Please read the records below and return each line holding the string "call".

[Entries taken from a collection]

........

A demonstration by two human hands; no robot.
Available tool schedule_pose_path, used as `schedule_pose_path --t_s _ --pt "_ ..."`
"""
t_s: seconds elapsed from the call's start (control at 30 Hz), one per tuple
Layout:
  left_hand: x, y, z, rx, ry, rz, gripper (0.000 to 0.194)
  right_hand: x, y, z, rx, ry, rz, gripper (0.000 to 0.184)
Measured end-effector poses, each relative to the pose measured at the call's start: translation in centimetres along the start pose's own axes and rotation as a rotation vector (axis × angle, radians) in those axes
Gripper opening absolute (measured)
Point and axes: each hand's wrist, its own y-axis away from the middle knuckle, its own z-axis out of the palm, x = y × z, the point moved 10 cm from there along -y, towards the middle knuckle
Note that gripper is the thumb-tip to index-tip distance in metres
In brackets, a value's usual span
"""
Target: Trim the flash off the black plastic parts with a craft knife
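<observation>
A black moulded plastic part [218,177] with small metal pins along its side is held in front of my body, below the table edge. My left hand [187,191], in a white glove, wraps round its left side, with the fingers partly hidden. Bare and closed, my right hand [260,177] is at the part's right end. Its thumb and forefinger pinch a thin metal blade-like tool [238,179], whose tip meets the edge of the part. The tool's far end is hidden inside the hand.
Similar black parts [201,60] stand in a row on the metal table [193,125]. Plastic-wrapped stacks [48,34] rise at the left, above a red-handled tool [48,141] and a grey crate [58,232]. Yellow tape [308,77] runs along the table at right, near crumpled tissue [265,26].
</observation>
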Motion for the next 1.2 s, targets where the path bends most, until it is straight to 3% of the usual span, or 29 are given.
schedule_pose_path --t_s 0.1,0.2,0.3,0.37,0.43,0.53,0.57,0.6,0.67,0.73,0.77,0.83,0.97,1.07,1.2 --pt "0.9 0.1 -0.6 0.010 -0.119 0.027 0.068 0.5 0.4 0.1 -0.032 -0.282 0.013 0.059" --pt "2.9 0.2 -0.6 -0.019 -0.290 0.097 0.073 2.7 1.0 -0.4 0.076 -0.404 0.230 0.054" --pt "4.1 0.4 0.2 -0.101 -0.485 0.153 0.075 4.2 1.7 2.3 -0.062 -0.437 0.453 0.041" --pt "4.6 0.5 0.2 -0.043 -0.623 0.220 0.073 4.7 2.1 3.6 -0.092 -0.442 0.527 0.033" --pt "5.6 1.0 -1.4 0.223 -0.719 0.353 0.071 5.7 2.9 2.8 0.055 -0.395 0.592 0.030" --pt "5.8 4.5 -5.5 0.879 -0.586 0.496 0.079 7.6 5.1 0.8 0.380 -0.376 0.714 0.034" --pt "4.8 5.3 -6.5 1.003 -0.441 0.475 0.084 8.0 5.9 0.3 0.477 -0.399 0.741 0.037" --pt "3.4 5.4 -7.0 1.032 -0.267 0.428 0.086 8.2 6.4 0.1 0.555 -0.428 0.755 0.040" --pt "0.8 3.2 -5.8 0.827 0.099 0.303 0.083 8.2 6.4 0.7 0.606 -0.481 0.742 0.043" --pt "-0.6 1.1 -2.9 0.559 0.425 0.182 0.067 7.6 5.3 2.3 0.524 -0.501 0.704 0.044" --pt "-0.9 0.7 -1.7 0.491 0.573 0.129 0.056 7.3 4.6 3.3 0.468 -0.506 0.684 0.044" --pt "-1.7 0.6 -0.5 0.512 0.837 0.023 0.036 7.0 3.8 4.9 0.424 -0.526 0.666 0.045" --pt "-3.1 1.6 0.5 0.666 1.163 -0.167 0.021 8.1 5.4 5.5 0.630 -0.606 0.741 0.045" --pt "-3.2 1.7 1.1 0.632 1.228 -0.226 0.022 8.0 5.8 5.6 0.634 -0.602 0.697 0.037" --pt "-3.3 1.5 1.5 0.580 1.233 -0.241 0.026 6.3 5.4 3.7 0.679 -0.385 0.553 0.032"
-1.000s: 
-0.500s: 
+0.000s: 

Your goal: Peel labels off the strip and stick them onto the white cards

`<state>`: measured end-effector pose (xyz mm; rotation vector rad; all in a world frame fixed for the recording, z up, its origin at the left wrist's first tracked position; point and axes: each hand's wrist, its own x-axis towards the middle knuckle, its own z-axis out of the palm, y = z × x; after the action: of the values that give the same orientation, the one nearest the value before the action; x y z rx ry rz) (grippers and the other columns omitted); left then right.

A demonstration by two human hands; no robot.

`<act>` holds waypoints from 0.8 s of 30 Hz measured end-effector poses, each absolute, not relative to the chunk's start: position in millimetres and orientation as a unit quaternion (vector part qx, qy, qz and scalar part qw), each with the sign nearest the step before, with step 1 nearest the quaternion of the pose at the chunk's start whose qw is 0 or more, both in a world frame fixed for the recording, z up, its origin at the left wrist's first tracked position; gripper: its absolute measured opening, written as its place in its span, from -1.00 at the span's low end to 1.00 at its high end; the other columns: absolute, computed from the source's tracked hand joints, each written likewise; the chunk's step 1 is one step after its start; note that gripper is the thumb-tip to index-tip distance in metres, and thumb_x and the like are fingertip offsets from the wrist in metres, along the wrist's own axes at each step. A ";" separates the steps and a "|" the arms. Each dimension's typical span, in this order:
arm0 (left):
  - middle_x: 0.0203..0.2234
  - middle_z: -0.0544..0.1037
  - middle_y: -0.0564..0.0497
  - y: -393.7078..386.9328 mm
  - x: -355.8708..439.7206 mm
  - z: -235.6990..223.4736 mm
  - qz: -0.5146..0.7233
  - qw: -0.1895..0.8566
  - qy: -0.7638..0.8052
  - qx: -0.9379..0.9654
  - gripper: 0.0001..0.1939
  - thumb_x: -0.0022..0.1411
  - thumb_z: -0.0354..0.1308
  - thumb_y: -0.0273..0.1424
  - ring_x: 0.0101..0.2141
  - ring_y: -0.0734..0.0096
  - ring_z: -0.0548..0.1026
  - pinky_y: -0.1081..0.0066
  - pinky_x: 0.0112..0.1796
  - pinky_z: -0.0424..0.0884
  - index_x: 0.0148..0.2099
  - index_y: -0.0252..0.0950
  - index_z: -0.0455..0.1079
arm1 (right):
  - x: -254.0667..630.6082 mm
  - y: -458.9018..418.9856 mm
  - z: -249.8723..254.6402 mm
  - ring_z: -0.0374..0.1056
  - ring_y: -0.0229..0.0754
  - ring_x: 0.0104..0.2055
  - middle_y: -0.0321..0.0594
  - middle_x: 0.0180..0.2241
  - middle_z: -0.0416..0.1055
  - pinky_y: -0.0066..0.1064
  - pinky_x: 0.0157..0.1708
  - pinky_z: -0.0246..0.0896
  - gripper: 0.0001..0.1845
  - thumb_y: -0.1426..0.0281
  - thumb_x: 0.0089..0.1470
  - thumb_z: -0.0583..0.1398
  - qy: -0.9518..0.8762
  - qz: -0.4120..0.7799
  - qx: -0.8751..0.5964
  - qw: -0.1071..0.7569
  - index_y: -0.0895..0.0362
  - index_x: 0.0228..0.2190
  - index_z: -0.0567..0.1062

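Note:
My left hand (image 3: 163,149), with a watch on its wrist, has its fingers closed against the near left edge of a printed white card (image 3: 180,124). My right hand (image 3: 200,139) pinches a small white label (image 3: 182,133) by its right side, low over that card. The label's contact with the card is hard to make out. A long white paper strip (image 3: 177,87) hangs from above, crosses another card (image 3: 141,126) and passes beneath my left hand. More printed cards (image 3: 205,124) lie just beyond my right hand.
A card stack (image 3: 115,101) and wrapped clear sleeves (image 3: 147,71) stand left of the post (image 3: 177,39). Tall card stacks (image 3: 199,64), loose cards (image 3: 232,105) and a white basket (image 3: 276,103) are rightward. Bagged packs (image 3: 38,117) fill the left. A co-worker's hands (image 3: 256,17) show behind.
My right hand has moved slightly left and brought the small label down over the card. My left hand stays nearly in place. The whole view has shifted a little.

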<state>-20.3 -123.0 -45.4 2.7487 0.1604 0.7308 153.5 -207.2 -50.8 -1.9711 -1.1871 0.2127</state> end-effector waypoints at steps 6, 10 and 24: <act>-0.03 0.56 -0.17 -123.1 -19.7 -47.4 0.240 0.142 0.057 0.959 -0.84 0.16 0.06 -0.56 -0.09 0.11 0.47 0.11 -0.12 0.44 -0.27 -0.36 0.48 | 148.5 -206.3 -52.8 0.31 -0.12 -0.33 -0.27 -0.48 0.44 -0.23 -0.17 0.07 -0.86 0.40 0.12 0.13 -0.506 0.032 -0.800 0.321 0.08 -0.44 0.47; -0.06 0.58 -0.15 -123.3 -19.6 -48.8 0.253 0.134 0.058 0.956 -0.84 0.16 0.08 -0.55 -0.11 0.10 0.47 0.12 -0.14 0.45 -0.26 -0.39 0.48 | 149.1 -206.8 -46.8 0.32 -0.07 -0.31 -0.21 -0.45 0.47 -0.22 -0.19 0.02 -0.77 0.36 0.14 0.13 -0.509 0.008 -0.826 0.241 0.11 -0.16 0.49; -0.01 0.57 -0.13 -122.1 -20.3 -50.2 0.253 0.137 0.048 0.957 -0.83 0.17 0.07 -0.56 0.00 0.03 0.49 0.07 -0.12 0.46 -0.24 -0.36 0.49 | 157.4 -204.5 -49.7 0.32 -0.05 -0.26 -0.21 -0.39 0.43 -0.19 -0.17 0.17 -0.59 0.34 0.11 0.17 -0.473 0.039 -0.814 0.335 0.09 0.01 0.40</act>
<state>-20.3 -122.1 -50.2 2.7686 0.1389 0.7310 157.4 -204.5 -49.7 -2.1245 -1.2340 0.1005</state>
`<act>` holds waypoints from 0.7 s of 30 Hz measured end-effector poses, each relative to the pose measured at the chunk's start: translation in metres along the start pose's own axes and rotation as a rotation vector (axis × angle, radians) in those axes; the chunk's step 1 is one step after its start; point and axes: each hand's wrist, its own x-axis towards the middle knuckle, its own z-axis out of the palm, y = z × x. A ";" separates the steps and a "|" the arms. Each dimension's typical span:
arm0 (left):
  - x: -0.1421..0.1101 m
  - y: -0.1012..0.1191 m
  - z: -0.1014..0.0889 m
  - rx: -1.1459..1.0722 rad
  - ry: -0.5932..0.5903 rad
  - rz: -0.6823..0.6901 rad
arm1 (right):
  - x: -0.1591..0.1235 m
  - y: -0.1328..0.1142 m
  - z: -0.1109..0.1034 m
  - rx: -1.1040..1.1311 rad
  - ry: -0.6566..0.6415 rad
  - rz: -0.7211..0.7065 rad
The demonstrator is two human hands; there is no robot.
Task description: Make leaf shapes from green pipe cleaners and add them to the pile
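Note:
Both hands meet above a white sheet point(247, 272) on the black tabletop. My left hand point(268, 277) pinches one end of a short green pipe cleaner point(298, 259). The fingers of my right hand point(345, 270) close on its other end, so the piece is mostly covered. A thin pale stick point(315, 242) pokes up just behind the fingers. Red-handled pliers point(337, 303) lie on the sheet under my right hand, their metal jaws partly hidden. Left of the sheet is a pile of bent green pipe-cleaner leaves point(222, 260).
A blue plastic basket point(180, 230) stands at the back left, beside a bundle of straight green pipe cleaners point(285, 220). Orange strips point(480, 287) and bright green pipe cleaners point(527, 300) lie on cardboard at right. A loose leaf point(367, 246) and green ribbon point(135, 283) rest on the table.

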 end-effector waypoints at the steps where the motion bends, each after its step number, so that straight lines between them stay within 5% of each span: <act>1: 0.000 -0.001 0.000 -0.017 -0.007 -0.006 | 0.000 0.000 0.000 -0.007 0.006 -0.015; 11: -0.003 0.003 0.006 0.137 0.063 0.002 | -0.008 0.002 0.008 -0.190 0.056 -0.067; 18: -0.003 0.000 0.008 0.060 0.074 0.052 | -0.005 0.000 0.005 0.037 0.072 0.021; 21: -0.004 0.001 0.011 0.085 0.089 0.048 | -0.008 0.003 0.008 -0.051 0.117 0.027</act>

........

Solution to this task —
t_s: seconds elapsed from the call's start (control at 30 Hz), one per tuple
Measured end-effector poses, each relative to the pose measured at the call's start: translation in centimetres along the start pose's own axes and rotation as a rotation vector (axis × angle, radians) in those axes

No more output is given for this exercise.